I have a home jenkins instance I use from my home office in Austin. It tries to ping https://ftp.mozilla.org every few minutes to download firefox binaries. It uses mozdownload so only downloads a binary every 24 hours or so. However, in the last week, I can't get into ftp.mozilla.org reliably at all. Some logs are at the following pastebins: https://pastebin.mozilla.org/8826922 https://pastebin.mozilla.org/8826923 I just happened to change ISPs yesterday, but this was happening before that. Have I been blacklisted? Do I need to tell me jenkins jobs to try every 2 hours instead of 1? 6 hours? 24 hours? Or is something else wrong?
Whiteboard: [kanban:https://webops.kanbanize.com/ctrl_board/2/815]
Those were actually upstream issues with the FTP Zeus cluster, unrelated to your service. Have you continued to receive these errors since, say, Friday?
Flags: needinfo?(spolk)
Friday is the last time that I was having good success rates.
Flags: needinfo?(spolk)
To clarify: Friday, you had good success rates; did it then worsen Saturday through today?
The last successful download for some of my projects was Friday morning about 6:00 AM. I have had very few successful downloads since.
Syd, When did you switch ISPs? Also, what is your IP address? We haven't made any changes to the ftp cluster since then IIRC.
I switched ISP providers yesterday, 3/23/15, which is Monday. This started before then. My current external IP address is 24.55.31.100. The IP address I was using before Monday was 99.116.238.118.
I think this is originating from the service protection class. > A 503 Server Too Busy response will be sent if the connection fails any of the max_1_connections, max_10_connections, or max_connections_rate tests. Neither IP address is whitelisted, nor blacklisted.

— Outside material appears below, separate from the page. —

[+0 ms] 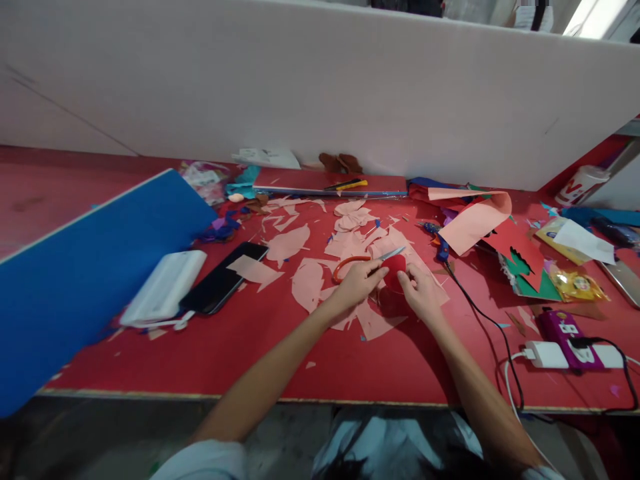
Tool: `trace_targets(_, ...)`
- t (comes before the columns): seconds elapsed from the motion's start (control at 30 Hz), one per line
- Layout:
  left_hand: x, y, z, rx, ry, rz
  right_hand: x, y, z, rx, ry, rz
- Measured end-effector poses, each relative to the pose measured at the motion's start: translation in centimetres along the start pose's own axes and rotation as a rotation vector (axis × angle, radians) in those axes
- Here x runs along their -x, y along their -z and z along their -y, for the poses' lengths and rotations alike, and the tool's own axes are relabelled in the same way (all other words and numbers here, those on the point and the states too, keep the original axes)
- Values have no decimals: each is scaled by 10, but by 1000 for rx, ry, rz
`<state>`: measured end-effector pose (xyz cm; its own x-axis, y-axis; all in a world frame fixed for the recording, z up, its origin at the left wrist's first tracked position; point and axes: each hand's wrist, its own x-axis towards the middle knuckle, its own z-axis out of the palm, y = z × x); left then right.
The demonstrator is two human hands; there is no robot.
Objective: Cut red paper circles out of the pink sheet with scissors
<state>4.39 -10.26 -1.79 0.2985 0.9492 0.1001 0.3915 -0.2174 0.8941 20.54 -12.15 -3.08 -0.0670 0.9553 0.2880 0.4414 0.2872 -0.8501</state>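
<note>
My left hand (356, 283) is closed around orange-handled scissors (367, 259), whose blades point right toward a small red paper piece (395, 269). My right hand (423, 290) pinches that red piece from the right side. Both hands hover just above the red table (250, 347), over several pink paper scraps (307, 280).
A black phone (223, 277) and a white power bank (165, 287) lie to the left beside a blue board (85, 267). Pink, red and green paper sheets (500, 233) lie to the right. A black cable (480, 313) runs to a white charger (547, 355). A white partition (320, 87) stands behind.
</note>
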Motion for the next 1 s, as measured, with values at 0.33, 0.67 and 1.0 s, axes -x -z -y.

So, the recommendation would be to slow down my attempts to download. I will try that and see if things are better tomorrow.

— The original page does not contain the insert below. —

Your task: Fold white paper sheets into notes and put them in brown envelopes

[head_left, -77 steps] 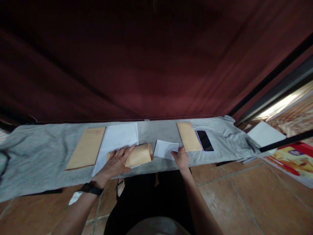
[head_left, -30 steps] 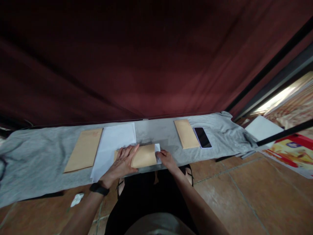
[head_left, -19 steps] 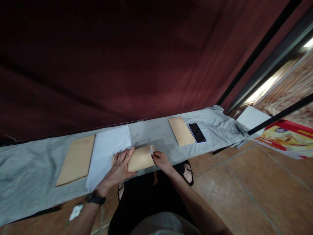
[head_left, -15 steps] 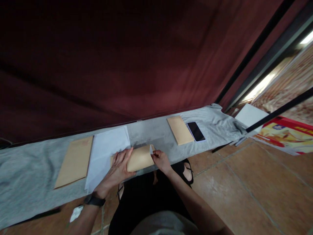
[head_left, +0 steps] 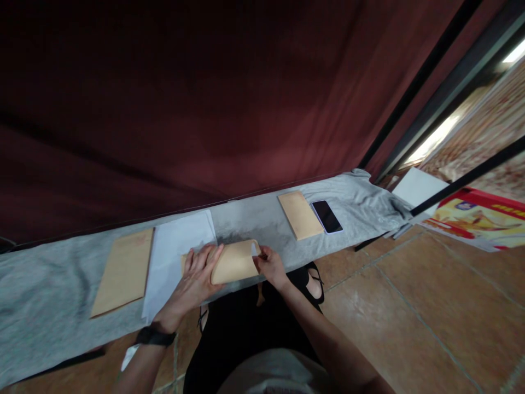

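Note:
A tan paper envelope [head_left: 235, 264] lies crosswise in front of me on the cloth-covered bench, its middle bulging upward. My left hand [head_left: 202, 269] rests flat over its left end, fingers spread, pressing it down. At the right end the mouth gapes, and a bit of white shows inside. There my right hand [head_left: 271, 266] is closed on the envelope's edge, its fingertips partly hidden by the opening. White paper sheets [head_left: 174, 246] lie left of the envelope, partly under my left hand.
Another tan envelope [head_left: 123, 273] lies at the far left. To the right are a tan envelope stack [head_left: 301, 215] and a phone [head_left: 327, 216]. Grey cloth [head_left: 45, 295] covers the narrow bench. A dark red curtain [head_left: 205, 120] hangs behind; a red-and-yellow box [head_left: 484, 219] stands right.
The envelope's mouth has opened wider, its upper edge now curving up. My right hand's fingers have shifted slightly at that end. My left hand stays on the envelope.

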`<state>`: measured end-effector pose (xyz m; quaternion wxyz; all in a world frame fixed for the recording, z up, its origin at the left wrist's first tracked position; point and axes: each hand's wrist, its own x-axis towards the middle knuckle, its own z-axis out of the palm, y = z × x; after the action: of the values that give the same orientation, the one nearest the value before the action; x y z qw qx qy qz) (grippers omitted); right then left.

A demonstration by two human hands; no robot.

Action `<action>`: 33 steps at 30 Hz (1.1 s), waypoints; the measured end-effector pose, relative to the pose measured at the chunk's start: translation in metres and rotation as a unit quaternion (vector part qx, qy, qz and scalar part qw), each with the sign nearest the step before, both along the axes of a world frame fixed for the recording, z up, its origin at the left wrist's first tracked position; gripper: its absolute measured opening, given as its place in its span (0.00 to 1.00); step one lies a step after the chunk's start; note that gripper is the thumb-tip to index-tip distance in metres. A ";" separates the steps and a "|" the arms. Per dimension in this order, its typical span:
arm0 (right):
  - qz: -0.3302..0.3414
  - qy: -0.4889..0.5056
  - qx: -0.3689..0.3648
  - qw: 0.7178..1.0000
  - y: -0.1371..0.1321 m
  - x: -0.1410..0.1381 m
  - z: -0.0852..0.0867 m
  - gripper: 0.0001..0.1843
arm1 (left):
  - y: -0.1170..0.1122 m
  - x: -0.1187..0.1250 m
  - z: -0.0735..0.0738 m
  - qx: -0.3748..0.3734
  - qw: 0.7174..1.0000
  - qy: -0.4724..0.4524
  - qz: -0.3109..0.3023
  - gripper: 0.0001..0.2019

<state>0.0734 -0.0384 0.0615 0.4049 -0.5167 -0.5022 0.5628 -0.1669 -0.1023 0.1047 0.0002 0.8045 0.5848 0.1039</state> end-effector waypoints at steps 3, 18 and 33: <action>0.011 0.050 -0.048 0.998 0.001 0.002 -0.002 0.05 | 0.003 0.002 0.006 -0.002 1.000 -0.003 -0.002 0.46; -0.116 0.176 -0.110 0.971 0.012 0.008 0.002 0.09 | 0.006 0.066 -0.013 0.035 0.802 -0.469 0.368 0.39; -0.154 0.222 -0.126 0.955 0.001 0.005 0.003 0.14 | 0.032 0.146 -0.014 -0.187 0.379 -0.845 0.326 0.10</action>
<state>0.0785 -0.0370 0.0648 0.5197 -0.4966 -0.2395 0.6527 -0.0209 -0.0707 0.0907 0.6111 0.0268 0.5034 0.6103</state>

Verified that this is the case: errors:[23/Mar/2015:12:28:31 -0700] DOS protection/protect-ftp triggersummary Too high a rate of connections from 24.55.31.100, dropped - 3 time(s)

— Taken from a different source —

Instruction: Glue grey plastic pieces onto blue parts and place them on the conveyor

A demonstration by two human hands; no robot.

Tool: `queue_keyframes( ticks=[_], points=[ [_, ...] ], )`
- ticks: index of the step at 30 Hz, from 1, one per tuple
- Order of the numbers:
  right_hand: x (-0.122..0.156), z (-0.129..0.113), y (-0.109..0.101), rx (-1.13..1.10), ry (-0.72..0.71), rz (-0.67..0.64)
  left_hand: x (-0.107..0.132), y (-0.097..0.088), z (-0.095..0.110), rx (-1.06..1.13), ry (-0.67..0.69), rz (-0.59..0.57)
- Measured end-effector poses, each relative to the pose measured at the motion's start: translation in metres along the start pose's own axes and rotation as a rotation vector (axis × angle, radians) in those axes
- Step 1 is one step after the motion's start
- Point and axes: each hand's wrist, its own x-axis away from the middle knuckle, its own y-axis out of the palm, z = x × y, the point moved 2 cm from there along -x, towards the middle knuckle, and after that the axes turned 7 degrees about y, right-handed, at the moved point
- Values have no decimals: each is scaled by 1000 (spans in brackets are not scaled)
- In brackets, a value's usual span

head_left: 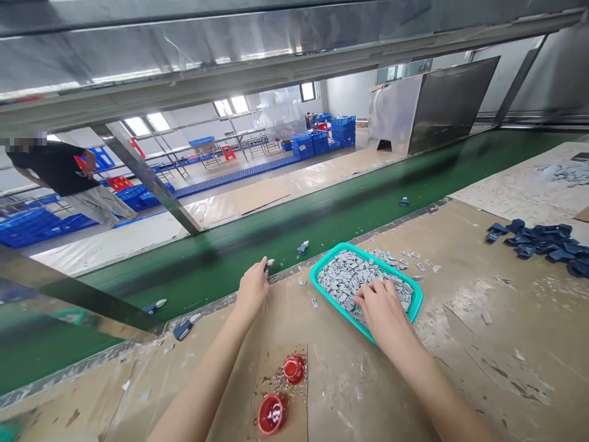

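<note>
Small gray pieces [343,283] are heaped in a teal tray [324,259], set near the belt-side edge of the table [483,350], just beside the green belt [221,270]. The pieces are judged light, stiff and probably molded, with matte faces; the heap should shift loosely, and single pieces would best be taken by their narrow sides between fingertip and thumb. The right hand [380,310] is laid on the heap, with its fingers [375,291] curved down into it; whether a piece is gripped cannot be told. The left hand [252,288] is held at the table edge, its fingers [260,269] pinched on one small piece [269,264]. Loose pieces [405,258] are scattered past the tray's far rim. Dark blue parts [538,242] lie toward the right; two red cups [293,369] lie on cardboard nearer the person.
</note>
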Motion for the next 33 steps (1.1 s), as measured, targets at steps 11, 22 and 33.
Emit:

(In reply to Syd Polk :sydpolk from comment #8) > So, the recommendation would be to slow down my attempts to download. I will > try that and see if things are better tomorrow. The limit you're triggering is measured in tens of connections *per minute*, and looking at the load balancer logs, your server is indeed opening a new connection for *each request* when a new binary shows up. If you can combine all of those fetches into a single wget (so that it reuses the connection), or code your app to respond to a 503 by backing off for 60+random(0..30) seconds and then retrying, or run a lightweight HTTP proxy so that the proxy can reuse connections without you having to alter the app behavior, then any of those things should help here. We shouldn't bypass this limit, however, so I'd like to avoid that if possible.
The code that does this is mozdownload. mozdownload loads the directory it wants to look at, and then potentially looks at every subdirectory it wants to look at to see if there is a build. Adding retries is a good way to mitigate the problem here. Calling mozdownload much less frequently should also help.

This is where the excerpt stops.